> **DATA BELOW**:
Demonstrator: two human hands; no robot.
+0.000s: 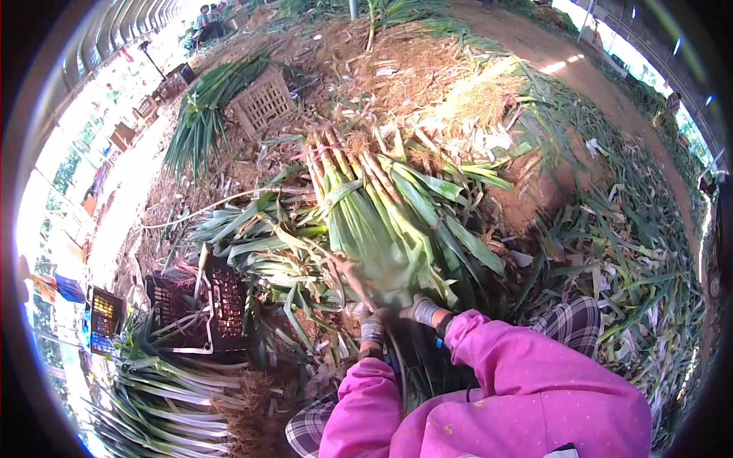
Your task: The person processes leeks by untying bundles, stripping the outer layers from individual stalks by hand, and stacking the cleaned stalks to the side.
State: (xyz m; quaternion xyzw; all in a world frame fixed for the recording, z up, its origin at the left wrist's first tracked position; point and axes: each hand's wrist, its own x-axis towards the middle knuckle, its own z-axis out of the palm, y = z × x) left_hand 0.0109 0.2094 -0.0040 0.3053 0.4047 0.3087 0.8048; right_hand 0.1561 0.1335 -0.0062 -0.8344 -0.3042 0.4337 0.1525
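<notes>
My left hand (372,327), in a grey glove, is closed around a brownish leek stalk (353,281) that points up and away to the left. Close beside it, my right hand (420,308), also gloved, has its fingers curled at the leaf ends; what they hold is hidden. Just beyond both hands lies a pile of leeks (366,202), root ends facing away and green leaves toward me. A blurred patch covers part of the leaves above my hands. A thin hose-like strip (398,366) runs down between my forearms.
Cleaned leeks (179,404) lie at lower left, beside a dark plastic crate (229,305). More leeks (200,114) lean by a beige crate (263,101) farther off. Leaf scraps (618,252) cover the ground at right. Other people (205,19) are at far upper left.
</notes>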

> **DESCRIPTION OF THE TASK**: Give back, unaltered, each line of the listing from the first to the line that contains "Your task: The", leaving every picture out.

> **ANSWER FOR THIS EXERCISE**:
Demonstrator: two human hands; no robot.
+0.000s: 
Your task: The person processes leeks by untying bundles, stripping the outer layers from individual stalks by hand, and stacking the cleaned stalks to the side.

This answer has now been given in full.